VM4414:2 wp_bv_fw_requests - 16.00 KB
VM4414:2 wp_bv_ip_store - 272.00 KB
VM4414:2 wp_bv_lp_requests - 16.00 KB
VM4414:2 wp_commentmeta - 48.00 KB
VM4414:2 wp_comments - 96.00 KB
VM4414:2 wp_links - 32.00 KB
VM4414:2 wp_options - 160.00 KB
VM4414:2 wp_postmeta - 48.00 KB
VM4414:2 wp_posts - 80.00 KB
VM4414:2 wp_term_relationships - 32.00 KB
VM4414:2 wp_term_taxonomy - 48.00 KB
VM4414:2 wp_termmeta - 48.00 KB
VM4414:2 wp_terms - 48.00 KB
VM4414:2 wp_usermeta - 48.00 KB
VM4414:2 wp_users - 64.00 KB
VM4414:2 wpha_bwg_album - 2.26 KB
VM4414:2 wpha_bwg_album_gallery - 2.07 KB
VM4414:2 wpha_bwg_file_paths - 45.39 KB
VM4414:2 wpha_bwg_gallery - 3.00 KB
VM4414:2 wpha_bwg_image - 27.31 KB
VM4414:2 wpha_bwg_image_comment - 1.00 KB
VM4414:2 wpha_bwg_image_rate - 1.00 KB
VM4414:2 wpha_bwg_image_tag - 25.63 KB
VM4414:2 wpha_bwg_shortcode - 24.72 KB
VM4414:2 wpha_bwg_theme - 39.62 KB
VM4414:2 wpha_commentmeta - 79.62 KB
VM4414:2 wpha_comments - 30.07 KB
VM4414:2 wpha_links - 1.00 KB
VM4414:2 wpha_nf3_action_meta - 16.00 KB
VM4414:2 wpha_nf3_actions - 16.00 KB
VM4414:2 wpha_nf3_chunks - 16.00 KB
VM4414:2 wpha_nf3_field_meta - 64.00 KB
VM4414:2 wpha_nf3_fields - 16.00 KB
VM4414:2 wpha_nf3_form_meta - 16.00 KB
VM4414:2 wpha_nf3_forms - 16.00 KB
VM4414:2 wpha_nf3_object_meta - 64.00 KB
VM4414:2 wpha_nf3_objects - 16.00 KB
VM4414:2 wpha_nf3_relationships - 16.00 KB
VM4414:2 wpha_nf3_upgrades - 16.00 KB
VM4414:2 wpha_ngg_album - 1.00 KB
VM4414:2 wpha_ngg_gallery - 3.46 KB
VM4414:2 wpha_ngg_pictures - 64.82 KB
VM4414:2 wpha_options - 2.58 MB
VM4414:2 wpha_postmeta - 980.18 KB
VM4414:2 wpha_posts - 3.11 MB
VM4414:2 wpha_redirection_404 - 112.00 KB
VM4414:2 wpha_redirection_groups - 48.00 KB
VM4414:2 wpha_redirection_items - 112.00 KB
VM4414:2 wpha_redirection_logs - 64.00 KB
VM4414:2 wpha_smush_dir_images - 77.49 KB
VM4414:2 wpha_ssp_stats - 144.00 KB
VM4414:2 wpha_term_relationships - 26.05 KB
VM4414:2 wpha_term_taxonomy - 30.32 KB
VM4414:2 wpha_termmeta - 10.06 KB
VM4414:2 wpha_terms - 44.99 KB
VM4414:2 wpha_usermeta - 49.59 KB
VM4414:2 wpha_users - 8.27 KB
VM4414:2 wpha_wpstg_queue - 16.00 KB
VM4414:2 wpha_yoast_indexable - 672.00 KB
VM4414:2 wpha_yoast_indexable_hierarchy - 96.00 KB
VM4414:2 wpha_yoast_migrations - 32.00 KB
VM4414:2 wpha_yoast_primary_term - 48.00 KB
VM4414:2 wpha_yoast_seo_links - 142.93 KB
VM4414:2 wpha_yoast_seo_meta - 15.56 KB

Solution

  • Sad to say, there's no clean and guaranteed-trouble-free way to do what you want. WordPress's database code creates unique id numbers for rows in its tables: Post ids, metadata ids, option ids, and so forth.
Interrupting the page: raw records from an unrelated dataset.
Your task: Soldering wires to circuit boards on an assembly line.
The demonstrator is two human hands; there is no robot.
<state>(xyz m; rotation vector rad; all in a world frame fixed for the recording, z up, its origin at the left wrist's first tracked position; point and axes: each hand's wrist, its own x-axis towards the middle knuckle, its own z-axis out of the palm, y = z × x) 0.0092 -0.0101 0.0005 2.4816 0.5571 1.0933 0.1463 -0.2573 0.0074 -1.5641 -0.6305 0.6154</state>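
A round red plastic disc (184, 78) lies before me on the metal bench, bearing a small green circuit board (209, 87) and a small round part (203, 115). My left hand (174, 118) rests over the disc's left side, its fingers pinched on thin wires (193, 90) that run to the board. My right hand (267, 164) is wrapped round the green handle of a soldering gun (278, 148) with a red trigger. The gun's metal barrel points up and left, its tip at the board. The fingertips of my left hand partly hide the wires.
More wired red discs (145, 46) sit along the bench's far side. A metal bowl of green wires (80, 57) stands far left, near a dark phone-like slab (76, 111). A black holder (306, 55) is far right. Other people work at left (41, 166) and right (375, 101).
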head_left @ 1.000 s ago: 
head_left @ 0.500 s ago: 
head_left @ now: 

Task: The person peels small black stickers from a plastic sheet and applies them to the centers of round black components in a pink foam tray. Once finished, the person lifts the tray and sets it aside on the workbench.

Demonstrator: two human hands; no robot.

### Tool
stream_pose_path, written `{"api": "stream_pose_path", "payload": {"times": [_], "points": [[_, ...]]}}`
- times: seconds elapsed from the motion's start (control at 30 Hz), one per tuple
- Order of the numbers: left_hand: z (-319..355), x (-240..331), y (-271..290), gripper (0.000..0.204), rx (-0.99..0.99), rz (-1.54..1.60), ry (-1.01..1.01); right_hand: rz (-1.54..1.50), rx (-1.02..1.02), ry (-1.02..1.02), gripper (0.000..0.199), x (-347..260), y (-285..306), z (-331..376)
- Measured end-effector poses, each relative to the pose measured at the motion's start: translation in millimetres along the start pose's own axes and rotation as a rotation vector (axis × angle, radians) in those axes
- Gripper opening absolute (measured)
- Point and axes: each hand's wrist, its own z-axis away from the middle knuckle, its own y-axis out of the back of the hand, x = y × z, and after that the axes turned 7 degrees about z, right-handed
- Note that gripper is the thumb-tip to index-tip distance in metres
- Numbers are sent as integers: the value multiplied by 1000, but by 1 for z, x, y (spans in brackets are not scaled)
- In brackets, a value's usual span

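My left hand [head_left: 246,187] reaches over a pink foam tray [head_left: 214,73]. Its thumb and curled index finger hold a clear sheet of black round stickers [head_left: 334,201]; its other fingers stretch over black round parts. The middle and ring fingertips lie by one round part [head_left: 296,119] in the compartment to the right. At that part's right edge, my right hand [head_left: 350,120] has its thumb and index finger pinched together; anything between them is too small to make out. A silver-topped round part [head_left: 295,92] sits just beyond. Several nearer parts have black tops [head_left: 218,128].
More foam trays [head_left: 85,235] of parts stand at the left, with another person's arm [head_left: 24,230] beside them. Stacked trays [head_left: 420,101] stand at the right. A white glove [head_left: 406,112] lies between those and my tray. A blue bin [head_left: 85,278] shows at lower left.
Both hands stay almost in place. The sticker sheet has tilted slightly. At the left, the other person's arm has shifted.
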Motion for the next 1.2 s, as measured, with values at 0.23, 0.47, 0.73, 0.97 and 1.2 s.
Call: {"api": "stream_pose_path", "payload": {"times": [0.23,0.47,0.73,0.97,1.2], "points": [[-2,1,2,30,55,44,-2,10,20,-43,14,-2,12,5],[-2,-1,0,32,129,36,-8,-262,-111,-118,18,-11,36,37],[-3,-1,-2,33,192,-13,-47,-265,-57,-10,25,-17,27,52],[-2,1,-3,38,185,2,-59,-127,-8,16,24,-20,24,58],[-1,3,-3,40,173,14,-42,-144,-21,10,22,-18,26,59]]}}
When you clone a site (to create a staging site) the two sites start operating independently and you're sure to have duplicate ids.

    If you're a really skilful WordPress developer / operator you may be able to get this to work. But it will be a lot of work and require a lot of testing. So, you'll have the same problem as you do now, where the production site gets ahead of the staging site while you're testing.

    If this were my project I'd do one of these things.

    • Remake the staging site from the production site. Then put the production site into maintenance mode, make your changes to the staging site, and clone it back to the production site.
    • Make a careful list of all the changes you made to your staging site. Then make the same changes (themes, templates, blocks, etc) to your production site.

    This could be much more convenient, but sadly it is not.